In August, New York’s Department of Financial Services Superintendent Benjamin Lawsky issued a cease‐and‐desist order to tribal lenders conducting business with New York residents on the basis that their loans violated New York’s cap on interest rates. It might seem silly that Lawsky would try to stop a consensual agreement between lender and borrower, but you can’t blame him too much. He is following the time‐honored New York tradition of using government to limit the choices of others. Don’t think people should eat trans fat? Ban it. Drinking too much sugar? Goodbye, Big Gulps.
A U.S. District Court recently ruled that New York can stop payday lenders from making loans, even when those loans are originated from tribal offices outside New York. This ruling expanded the state’s jurisdiction over lenders to tribal sovereign enterprises. This is not only inconsistent with Supreme Court precedent; it attacks the very notion of tribal sovereignty.
When it comes to lending, New York has a 16% usury cap on loans. Despite the fact that two people might agree they are both better off if one lends to the other at a rate over 16%, the government of New York has decided it knows best.
New York’s nanny‐state preferences aside, the law is clear that the state’s jurisdiction stops at its borders. The State of New York cannot extend its sovereignty over Native American reservations that are not even within the borders of New York, regardless of what Lawsky might think, and the recent court ruling is not likely to hold in the long run.
There were two basic questions at the heart of the dispute that the U.S. District Court had to weigh in its ruling.
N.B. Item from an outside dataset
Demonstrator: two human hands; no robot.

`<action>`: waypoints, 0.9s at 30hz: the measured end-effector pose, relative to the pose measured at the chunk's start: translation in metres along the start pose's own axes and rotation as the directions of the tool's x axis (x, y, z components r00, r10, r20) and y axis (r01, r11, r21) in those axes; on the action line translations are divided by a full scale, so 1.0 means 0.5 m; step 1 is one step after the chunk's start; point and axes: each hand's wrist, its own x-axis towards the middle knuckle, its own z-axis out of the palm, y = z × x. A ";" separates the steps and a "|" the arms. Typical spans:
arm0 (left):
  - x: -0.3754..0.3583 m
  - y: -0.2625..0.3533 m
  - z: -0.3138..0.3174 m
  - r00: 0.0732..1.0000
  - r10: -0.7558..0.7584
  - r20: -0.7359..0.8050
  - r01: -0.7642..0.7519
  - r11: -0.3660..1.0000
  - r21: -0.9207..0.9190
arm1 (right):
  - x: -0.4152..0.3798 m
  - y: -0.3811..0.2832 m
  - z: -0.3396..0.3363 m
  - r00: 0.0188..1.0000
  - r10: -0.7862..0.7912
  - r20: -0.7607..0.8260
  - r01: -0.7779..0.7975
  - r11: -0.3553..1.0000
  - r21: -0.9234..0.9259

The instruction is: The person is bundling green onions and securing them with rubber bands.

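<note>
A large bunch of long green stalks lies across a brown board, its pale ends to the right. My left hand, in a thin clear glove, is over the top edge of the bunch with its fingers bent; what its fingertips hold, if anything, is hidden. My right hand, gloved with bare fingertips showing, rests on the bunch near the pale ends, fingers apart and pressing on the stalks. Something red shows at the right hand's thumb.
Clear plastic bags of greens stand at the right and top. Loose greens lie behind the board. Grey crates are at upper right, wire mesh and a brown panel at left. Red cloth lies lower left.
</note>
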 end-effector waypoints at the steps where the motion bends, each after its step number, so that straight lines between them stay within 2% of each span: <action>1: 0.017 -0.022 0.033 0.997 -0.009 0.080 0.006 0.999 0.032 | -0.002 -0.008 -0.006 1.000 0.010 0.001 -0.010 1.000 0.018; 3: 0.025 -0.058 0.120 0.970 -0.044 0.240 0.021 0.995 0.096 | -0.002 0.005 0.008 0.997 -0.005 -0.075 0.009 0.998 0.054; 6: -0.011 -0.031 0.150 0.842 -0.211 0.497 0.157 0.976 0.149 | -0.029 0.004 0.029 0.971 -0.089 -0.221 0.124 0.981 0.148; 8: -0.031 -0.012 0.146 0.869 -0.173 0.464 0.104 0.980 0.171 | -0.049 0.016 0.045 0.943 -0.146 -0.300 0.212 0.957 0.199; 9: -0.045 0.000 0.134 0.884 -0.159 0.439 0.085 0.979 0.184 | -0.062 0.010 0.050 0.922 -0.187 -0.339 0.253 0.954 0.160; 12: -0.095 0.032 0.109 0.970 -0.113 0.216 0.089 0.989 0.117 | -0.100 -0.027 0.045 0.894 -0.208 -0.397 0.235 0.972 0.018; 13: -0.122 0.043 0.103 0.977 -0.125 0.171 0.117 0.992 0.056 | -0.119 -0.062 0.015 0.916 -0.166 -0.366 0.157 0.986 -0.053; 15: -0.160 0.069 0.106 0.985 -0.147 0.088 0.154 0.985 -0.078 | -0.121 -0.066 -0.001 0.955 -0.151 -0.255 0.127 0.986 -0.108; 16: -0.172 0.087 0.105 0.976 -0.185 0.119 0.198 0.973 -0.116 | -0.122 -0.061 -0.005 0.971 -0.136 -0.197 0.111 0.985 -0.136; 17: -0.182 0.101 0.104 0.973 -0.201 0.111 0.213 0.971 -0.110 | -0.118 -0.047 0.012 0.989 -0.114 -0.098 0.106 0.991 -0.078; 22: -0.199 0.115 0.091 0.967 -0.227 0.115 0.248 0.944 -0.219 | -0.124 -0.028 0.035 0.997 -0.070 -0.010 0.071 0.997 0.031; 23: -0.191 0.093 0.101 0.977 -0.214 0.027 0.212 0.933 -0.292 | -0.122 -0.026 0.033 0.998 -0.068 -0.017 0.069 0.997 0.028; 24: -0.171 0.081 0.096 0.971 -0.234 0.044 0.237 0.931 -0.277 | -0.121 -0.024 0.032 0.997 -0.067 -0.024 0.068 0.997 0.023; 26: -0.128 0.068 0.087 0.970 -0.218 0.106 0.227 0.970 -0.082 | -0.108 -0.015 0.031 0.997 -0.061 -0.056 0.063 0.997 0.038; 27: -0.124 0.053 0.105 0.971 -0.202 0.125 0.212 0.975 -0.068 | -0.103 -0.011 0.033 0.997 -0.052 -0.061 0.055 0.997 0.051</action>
First, does tribal sovereign immunity apply to commercial activities, such as lending, or is it limited to purely governmental functions? Second, does tribal immunity cover activity where some part of that activity, such as one side of a transaction, exists outside the boundaries of the reservation?
Both questions already have answers.
The commercial activity question was clearly decided by the U.S. Supreme Court in 1991’s Oklahoma Tax Commission v. Citizen Band Potawatomi Indian Tribe of Oklahoma decision, leaving no doubt that tribal commercial activity enjoys sovereign immunity. This is also consistent with the common practice of nontribal U.S. government activities. Many activities of New York State or the federal government are commercial in nature. Those activities enjoy sovereign immunity. The same principle holds for tribal governments. Tribes are not “second class” governments.
The second issue has also been settled by the Supreme Court in 1998’s Kiowa Tribe of Oklahoma v. Manufacturing Technologies decision, which ruled that even when tribes entered into activities executed off‐reservation, they still enjoyed sovereign immunity. The Kiowa holding more than covers the current New York payday issue. The loans, which Lawsky wants to ban, were officially entered into on tribal land. Borrowers agreed to be bound by tribal law. The payday loans which Lawsky wants to prohibit were executed on tribal lands in Oklahoma and Michigan, not in the State of New York.
There was no coercion or deception. These were voluntary agreements reached between borrower and lender where both agreed to be covered by sovereign tribal law. Whatever Lawsky’s feelings are about the rest of us being able to make decisions for ourselves, in this case, the choice is not his to make.
The evidence is also clear that these transactions benefit the borrowers. Outright payday banshave been associated with increases in bankruptcy, as families are unable to borrow to cover short‐term emergencies. Bans also force borrowers into informal transactions, where the terms are considerably more onerous than any witnessed in the payday industry. At 16%, New York’s prohibition essentially renders any payday products unprofitable.
The evidence, such as that produced by the Federal Reserve Bank of New York, also suggests that increased competition drives down the cost of consumer borrowing, whereas regulation generally increases that cost. The tribal lenders are providing something that is desperately lacking in New York’s financial markets: competition. Instead of attacking that competition, Lawsky should be welcoming it.
The District Court’s decision is unlikely to be the last word. Issues of tribal sovereignty have regularly made it before the U.S. Supreme Court for the very reason that state governments have often been hostile to the sovereign rights of tribal governments. Debates as to the free financial choices of individuals are also unlikely to fade anytime soon.
We have regularly seen tribes attacked whenever they dared engage in commercial activity — such as selling cigarettes or operating casinos — that does not conform to the prudish tastes of upper‐class America. Even if these activities did harm consumers — doubtful as they were freely entered into — the harm would appear quite minor compared to that which has been repeatedly imposed upon the U.S. Native American population.